**Records shown:**
= Beginning of Section =

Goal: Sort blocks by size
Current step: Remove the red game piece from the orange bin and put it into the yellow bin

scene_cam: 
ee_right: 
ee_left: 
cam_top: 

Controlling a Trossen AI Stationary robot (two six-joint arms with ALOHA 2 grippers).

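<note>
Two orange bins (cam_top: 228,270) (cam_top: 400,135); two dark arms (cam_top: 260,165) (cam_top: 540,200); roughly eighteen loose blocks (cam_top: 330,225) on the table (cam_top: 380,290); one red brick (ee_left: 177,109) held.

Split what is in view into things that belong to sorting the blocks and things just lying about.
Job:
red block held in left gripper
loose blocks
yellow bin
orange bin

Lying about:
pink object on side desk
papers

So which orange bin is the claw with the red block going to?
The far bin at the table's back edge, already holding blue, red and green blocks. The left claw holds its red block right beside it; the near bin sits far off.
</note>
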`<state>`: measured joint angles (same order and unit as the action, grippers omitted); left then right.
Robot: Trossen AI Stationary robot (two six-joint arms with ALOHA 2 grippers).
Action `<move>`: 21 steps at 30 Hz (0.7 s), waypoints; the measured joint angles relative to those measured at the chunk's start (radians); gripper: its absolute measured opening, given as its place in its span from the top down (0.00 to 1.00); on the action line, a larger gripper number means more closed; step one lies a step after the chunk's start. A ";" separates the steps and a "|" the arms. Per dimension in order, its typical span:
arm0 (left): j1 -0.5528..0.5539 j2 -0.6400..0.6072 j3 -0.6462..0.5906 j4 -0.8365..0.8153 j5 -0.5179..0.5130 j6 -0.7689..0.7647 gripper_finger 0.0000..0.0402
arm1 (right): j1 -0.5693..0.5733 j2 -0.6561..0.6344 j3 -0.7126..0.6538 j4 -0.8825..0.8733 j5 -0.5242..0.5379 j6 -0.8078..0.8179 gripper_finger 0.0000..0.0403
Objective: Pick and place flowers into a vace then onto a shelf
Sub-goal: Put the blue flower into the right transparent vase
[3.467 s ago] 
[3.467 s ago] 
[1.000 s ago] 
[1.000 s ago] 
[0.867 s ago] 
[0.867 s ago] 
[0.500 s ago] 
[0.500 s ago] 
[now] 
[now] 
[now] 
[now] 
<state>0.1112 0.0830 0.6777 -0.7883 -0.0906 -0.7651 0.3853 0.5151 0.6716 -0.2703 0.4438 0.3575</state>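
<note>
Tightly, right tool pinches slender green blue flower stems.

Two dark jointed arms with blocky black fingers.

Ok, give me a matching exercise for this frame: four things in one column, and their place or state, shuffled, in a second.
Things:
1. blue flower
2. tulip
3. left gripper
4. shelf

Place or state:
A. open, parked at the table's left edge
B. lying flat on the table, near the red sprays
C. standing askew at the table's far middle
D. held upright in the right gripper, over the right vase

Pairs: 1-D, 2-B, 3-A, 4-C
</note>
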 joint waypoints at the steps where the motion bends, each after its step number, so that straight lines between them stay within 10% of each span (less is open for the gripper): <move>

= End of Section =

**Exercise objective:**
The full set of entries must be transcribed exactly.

**Your response:**
Goal: Sort blocks by size
Current step: Remove the red game piece from the orange bin and put it into the yellow bin

scene_cam: 
ee_right: 
ee_left: 
cam_top: 

Controlling a Trossen AI Stationary robot (two six-joint arms with ALOHA 2 grippers).

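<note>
Two orange bins (cam_top: 228,270) (cam_top: 400,135); two dark arms (cam_top: 260,165) (cam_top: 540,200); roughly eighteen loose blocks (cam_top: 330,225) on the table (cam_top: 380,290); one red brick (ee_left: 177,109) held.

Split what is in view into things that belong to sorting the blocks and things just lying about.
Job:
red block held in left gripper
loose blocks
yellow bin
orange bin

Lying about:
pink object on side desk
papers

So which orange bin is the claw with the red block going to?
The far bin at the table's back edge, already holding blue, red and green blocks. The left claw holds its red block right beside it; the near bin sits far off.
</note>
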`<state>`: measured joint angles (same order and unit as the action, grippers omitted); left then right.
Robot: Trossen AI Stationary robot (two six-joint arms with ALOHA 2 grippers).
Action `<move>`: 21 steps at 30 Hz (0.7 s), waypoints; the measured joint angles relative to those measured at the chunk's start (radians); gripper: its absolute measured opening, given as its place in its span from the top down (0.00 to 1.00); on the action line, a larger gripper number means more closed; step one lies a step after the chunk's start. A ";" separates the steps and a "|" the arms. Per dimension in order, its typical span:
arm0 (left): j1 -0.5528..0.5539 j2 -0.6400..0.6072 j3 -0.6462..0.5906 j4 -0.8365..0.8153 j5 -0.5179..0.5130 j6 -0.7689..0.7647 gripper_finger 0.0000..0.0402
arm1 (right): j1 -0.5693..0.5733 j2 -0.6561..0.6344 j3 -0.7126..0.6538 j4 -0.8825..0.8733 j5 -0.5242..0.5379 j6 -0.8078..0.8179 gripper_finger 0.0000..0.0403
Objective: Pick and place flowers into a vace then onto a shelf
Sub-goal: Put the blue flower into the right transparent vase
[3.467 s ago] 
[3.467 s ago] 
[1.000 s ago] 
[1.000 s ago] 
[0.867 s ago] 
[0.867 s ago] 
[0.500 s ago] 
[0.500 s ago] 
[now] 
[now] 
[now] 
[now] 
<state>0.1112 0.0830 0.6777 -0.7883 -0.0906 -0.7651 0.3853 0.5151 0.6716 -0.2703 0.4438 0.3575</state>
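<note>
Tightly, right tool pinches slender green blue flower stems.

Two dark jointed arms with blocky black fingers.

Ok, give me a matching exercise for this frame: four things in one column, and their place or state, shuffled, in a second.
Things:
1. blue flower
2. tulip
3. left gripper
4. shelf

Place or state:
A. open, parked at the table's left edge
B. lying flat on the table, near the red sprays
C. standing askew at the table's far middle
D. held upright in the right gripper, over the right vase

Pairs: 1-D, 2-B, 3-A, 4-C
</note>
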 joint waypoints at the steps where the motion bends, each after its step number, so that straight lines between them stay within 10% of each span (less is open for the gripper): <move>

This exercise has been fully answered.